Una perversión llamada ruido

SÁNCHEZ DE LA ROSA

Cuando Dios hizo el mundo no dijo, pongamos que al tercer día, hágase el ruido. Y el ruido se hizo. Qué va. Cantaron los pájaros, sopló el viento, se oyó el rumor de las olas.

Adán, que todavía no tenía una guitarra eléctrica, silbó un poco antes de mordisquear la peligrosa manzana -que por cierto estaba aun verde- mientras Eva, que sospechaba el cabreo del dueño del cortijo por haberle cortado el fruto del bien y del mal, decidió salir del paraíso a comprarse ropa en las rebajas, pues ya en el Génesis la mujer no tenía nada que ponerse, sólo hojas de higuera.

El ruido, lo que se dice el ruido, esa perturbación horrible, esa grosería, lo hizo el hombre a través de las civilizaciones, y siempre mejorando su invento. Ya se sabe lo que ha ocurrido, desde el tubo de escape al martillo neumático, pasando por algún tambor intruso y el vecino del quinto que le sube la tele como si en el resto de la comunidad estuvieran sordos perdidos.Y desde luego pasando por zonas características, desde el fondo sur a la plaza del botellón, excepción hecha de lugares a salvo, como el Senado, donde no se oye una voz más alta que otra, o sea, donde no se oye una voz. Por más que sus señorías, que vienen del pueblo a arreglar el mundo, intenten dejarse oir.

Nadie, que se sepa, ha garantizado la inviolabilidad del ambiente, esa cosa literariamente sagrada, con su Ministerio que no saben donde meterlo. Dios hizo el mundo en siete días, pero el ruido no estaba en sus planes. Le dejó al hombre la responsabilidad de las chapuzas, y una de ellas fue ésta que consiste en alterar el silencio. Si se trata de Vivaldi, la cosa funciona, pero si hay que buscar nuevas sensaciones la vida cambia de signo, cambia de sonidos, y ya tenemos el conflicto.

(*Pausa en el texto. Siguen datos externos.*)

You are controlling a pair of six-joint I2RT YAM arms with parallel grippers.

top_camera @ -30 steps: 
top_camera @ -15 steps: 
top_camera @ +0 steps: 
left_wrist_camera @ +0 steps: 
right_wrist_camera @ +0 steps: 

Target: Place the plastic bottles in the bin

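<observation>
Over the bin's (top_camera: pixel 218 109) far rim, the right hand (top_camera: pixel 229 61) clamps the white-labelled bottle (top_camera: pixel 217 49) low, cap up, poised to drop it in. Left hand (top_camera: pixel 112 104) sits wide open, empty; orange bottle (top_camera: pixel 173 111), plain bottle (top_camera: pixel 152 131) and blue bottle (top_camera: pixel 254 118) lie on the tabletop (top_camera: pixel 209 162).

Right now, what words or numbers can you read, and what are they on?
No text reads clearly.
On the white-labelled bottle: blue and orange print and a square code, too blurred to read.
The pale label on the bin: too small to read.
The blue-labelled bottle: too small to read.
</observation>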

La calle es una sierra metálica, un estrépito, es una fuente de desaires, en cada esquina hay un atentado contra la placidez, perdida hace tiempo, cuando pasó el último carro y el pregonero con su oferta vital, y luego ladró un perro, hubo un portazo, lloró un niño, segó el cielo una carcasa y se acabó lo que se daba. Ya todo ha sido algarabía a prueba de bandos municipales, contra todo sigilo y precaución.

Tenemos una plaza mayor despiadadamente sonora, un estruendo irresistible, y cada cual usa a su antojo instrumentos capaces de superar la condición de decibelio, porque no tienen medida. No han faltado ordenanzas y restricciones, pero el ruido ha demostrado ser insuperable, solo lo arruina un nivel superior, más ruido, más madera como si dijéramos, otro ruido, algo que se nos va de las manos, y que alcanza una dimensión sombría. El aire ya no es libre, como cuando lo disfrutábamos, es rehén de toda clase de efectos inarticulados, enemigo letal de nuestros tímpanos.